Top of Provided material

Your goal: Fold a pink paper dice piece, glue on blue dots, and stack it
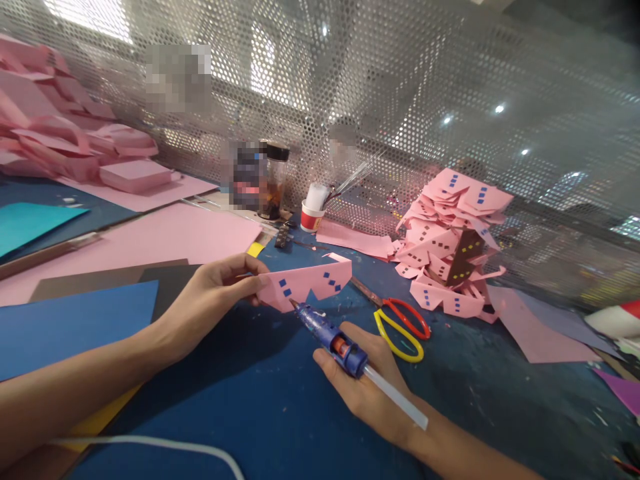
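My left hand (220, 293) pinches the left end of a pink paper cutout (310, 281) between thumb and fingers. Small blue squares dot the cutout, and a notch is cut in its lower edge. In my right hand (373, 380) is a blue hot glue gun (325, 330), with a clear glue stick (397, 397) sticking out of its back. The glue gun's nozzle is at the cutout's lower edge; whether it touches the paper I cannot tell. Scissors (400, 330) with one red and one yellow handle lie just beyond my right hand.
Pink cutouts (430, 250) with coloured squares are heaped at the right. Folded pink paper (55, 120) piles up at the left, near blue sheets (85, 320). A red-and-white cup (311, 217) and a dark-lidded jar (274, 183) stand by the perforated metal screen (400, 87). A white cord (165, 441) crosses the front.
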Demonstrator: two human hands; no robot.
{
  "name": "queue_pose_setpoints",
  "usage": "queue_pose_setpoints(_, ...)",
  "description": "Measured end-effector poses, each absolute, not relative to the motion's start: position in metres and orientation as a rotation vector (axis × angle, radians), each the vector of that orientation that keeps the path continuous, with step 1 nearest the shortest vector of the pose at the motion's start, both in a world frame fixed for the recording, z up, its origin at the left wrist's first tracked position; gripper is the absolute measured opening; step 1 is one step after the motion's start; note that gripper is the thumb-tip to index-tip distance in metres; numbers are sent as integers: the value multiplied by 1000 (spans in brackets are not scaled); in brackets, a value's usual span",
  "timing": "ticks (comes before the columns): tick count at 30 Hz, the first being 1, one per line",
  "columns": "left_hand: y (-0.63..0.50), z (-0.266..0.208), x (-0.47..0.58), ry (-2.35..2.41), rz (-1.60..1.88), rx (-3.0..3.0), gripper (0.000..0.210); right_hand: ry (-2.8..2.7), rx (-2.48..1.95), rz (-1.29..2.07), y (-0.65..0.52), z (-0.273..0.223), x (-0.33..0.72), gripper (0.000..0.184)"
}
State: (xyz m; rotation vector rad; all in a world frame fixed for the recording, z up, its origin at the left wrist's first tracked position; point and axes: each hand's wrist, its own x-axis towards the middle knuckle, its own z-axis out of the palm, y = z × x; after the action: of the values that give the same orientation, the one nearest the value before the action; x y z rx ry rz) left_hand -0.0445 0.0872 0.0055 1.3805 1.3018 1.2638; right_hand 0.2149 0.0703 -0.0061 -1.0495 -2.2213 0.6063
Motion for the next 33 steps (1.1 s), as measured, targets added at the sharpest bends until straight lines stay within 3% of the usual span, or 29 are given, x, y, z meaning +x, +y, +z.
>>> queue_pose_setpoints(33, 87, 5, -45, 1301, 1228, 1356, 25, -2270, -1061, 628, 71, -8, 215, 30)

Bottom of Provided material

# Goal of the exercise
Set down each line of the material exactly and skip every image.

# Result of the task
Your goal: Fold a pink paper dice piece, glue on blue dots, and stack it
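My left hand (220, 293) pinches the left end of a pink paper cutout (310, 281) between thumb and fingers. Small blue squares dot the cutout, and a notch is cut in its lower edge. In my right hand (373, 380) is a blue hot glue gun (325, 330), with a clear glue stick (397, 397) sticking out of its back. The glue gun's nozzle is at the cutout's lower edge; whether it touches the paper I cannot tell. Scissors (400, 330) with one red and one yellow handle lie just beyond my right hand.
Pink cutouts (430, 250) with coloured squares are heaped at the right. Folded pink paper (55, 120) piles up at the left, near blue sheets (85, 320). A red-and-white cup (311, 217) and a dark-lidded jar (274, 183) stand by the perforated metal screen (400, 87). A white cord (165, 441) crosses the front.
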Demonstrator: two human hands; no robot.
{
  "name": "queue_pose_setpoints",
  "usage": "queue_pose_setpoints(_, ...)",
  "description": "Measured end-effector poses, each absolute, not relative to the motion's start: position in metres and orientation as a rotation vector (axis × angle, radians), each the vector of that orientation that keeps the path continuous, with step 1 nearest the shortest vector of the pose at the motion's start, both in a world frame fixed for the recording, z up, its origin at the left wrist's first tracked position; gripper is the absolute measured opening; step 1 is one step after the motion's start; note that gripper is the thumb-tip to index-tip distance in metres; numbers are sent as integers: the value multiplied by 1000 (spans in brackets are not scaled); in brackets, a value's usual span",
  "timing": "ticks (comes before the columns): tick count at 30 Hz, the first being 1, one per line",
  "columns": "left_hand: y (-0.63..0.50), z (-0.266..0.208), x (-0.47..0.58), ry (-2.35..2.41), rz (-1.60..1.88), rx (-3.0..3.0), gripper (0.000..0.210); right_hand: ry (-2.8..2.7), rx (-2.48..1.95), rz (-1.29..2.07), y (-0.65..0.52), z (-0.273..0.223), x (-0.33..0.72), gripper (0.000..0.184)"
}
State: (xyz m; rotation vector rad; all in a world frame fixed for the recording, z up, its origin at the left wrist's first tracked position; point and axes: each hand's wrist, its own x-axis towards the middle knuckle, its own z-axis out of the palm, y = z × x; after the action: of the values that give the same orientation, the one nearest the value before the action; x y z rx ry rz) left_hand -0.0445 0.0872 0.0055 1.3805 1.3018 1.2638; right_hand 0.2149 0.0703 -0.0061 -1.0495 -2.2213 0.6063
Motion for the next 33 steps (1.1 s), as measured, targets added at the sharpest bends until straight lines stay within 3% of the usual span, or 29 are given, x, y, z meaning +x, +y, +z.
>>> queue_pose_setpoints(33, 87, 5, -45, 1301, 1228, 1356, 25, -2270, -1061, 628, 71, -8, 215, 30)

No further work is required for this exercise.